Can't get additional interface to work



  • Ok, I have been using pfSense for my normal routing duties for a while, with good success.  In addition to my "normal" LAN, I have a completely segregated network that is specifically for IP security cameras and the computer that handles the video footage.  I added an extra network card to my pfSense box for the sole purpose of running an NTP server to keep the cameras time synced.  I added a rule to allow traffic, but the NTP has never really worked.  As I've investigated, I've realized that I can't ping the security LAN interface in the router and get a response, and that's probably the problem.

    I know it's probably something stupid, but I've not been able to locate the source of my stupidity yet.  Any help would be appreciated!


  • LAYER 8 Netgate

    Is the rule you added to pass traffic from the new subnet limited to TCP-only? Try protocol any there.



  • The rule is set to allow any, not just TCP.



  • Post a network map that includes the subnets in use along with the firewall rules on both interfaces.



  • It's a pretty simple setup.  All of the normal devices are on 192.168.1.xxx, and pfSense is set to 192.168.1.1 for that interface.  DHCP is used, with most devices having static mappings.  No issues on this interface.

    All of the security devices are on 10.10.10.xxx, with the pfSense interface on that network segment at 10.10.10.100, and all of the devices have IPs statically assigned.

    The only firewall rule on the security interface is a rule to pass all traffic (any protocol).  There's also a rule to block any traffic from that interface to WAN, but I've had it disabled while I troubleshoot.

    The computer the footage goes to has network cards for both LANs, but they aren't bridged.

    There's a 24 port managed switch with separate port based VLANs to segment the traffic between the two networks.

    That's all there is to it.


  • LAYER 8 Netgate

    The computer the footage goes to has network cards for both LANs, but they aren't bridged.

    That can easily create asymmetric routing situations you will need to understand and account for.

    You will probably have to draw up what you have there, and where all the hosts and servers in play are in relation to the firewall.



  • I guess I don't understand…..pfSense isn't really doing any "routing tasks" on the Security LAN.  All of this was up and running fine before I installed pfSense, and I added the network card to the pfSense box for the specific purpose of having the cameras hit it to sync the time.


  • LAYER 8 Netgate

    List your interfaces, addresses, subnets and their default gateways of clients and servers. at least one example on each interface. include both interfaces on the server.

    Some routers allow bad network design by default.

    Not going to be able to help without a better picture of your network.



  • @Derelict:

    List your interfaces, addresses, subnets and their default gateways of clients and servers. at least one example on each interface. include both interfaces on the server.

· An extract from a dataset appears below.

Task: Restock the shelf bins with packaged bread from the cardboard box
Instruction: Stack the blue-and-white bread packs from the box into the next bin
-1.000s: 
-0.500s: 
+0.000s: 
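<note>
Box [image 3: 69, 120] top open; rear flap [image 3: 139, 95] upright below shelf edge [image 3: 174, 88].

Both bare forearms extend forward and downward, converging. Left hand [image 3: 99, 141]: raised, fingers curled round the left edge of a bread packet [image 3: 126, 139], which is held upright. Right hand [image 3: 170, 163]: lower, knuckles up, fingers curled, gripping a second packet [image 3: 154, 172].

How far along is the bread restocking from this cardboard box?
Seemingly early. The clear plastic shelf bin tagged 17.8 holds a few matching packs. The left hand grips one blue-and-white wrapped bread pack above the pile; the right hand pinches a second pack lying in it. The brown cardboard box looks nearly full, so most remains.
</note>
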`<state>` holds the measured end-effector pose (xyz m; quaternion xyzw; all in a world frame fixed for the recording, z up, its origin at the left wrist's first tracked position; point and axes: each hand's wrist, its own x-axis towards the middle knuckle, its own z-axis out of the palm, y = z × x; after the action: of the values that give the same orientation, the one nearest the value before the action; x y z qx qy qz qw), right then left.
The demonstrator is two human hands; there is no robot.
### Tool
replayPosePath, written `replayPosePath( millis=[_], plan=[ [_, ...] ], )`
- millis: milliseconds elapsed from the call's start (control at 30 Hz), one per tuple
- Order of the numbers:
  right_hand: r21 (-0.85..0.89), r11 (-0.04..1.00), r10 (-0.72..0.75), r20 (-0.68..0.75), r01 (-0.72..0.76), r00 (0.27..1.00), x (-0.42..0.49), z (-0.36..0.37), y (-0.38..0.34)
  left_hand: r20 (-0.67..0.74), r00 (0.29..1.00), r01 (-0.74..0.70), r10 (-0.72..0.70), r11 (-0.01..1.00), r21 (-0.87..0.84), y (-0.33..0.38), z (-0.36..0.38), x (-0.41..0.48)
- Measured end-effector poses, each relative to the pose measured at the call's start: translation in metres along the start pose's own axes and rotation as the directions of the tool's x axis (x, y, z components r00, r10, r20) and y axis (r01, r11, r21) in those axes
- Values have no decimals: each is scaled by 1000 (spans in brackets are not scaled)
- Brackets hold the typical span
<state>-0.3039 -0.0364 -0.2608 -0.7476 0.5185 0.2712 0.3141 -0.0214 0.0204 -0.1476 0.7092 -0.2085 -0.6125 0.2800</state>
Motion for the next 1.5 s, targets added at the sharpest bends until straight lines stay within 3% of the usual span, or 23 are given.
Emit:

    Some routers allow bad network design by default.

    Not going to be able to help without a better picture of your network.

    WAN address public or private IP space?

    Doesn't conflict does it?


  • LAYER 8 Netgate

    Much depends on the default gateway of the system with 2 NICs in it and whether that system is talking through the router, on a local subnet, or both.

    Some routers will allow hairpinning of traffic in and out the same interface by default. pfSense does not allow it by default.

    Need more information.



  • Attached are the ipconfig output of the computer with the dual interfaces, the capture of the interfaces on pfSense, and a crude network map.

    EDIT:  Where the network map says that "various" clients are connected, each client is of course plugged into the switch with its own cable…there aren't switches downstream or anything.

    ![network map.JPG](/public/imported_attachments/1/network map.JPG)
    ![network map.JPG_thumb](/public/imported_attachments/1/network map.JPG_thumb)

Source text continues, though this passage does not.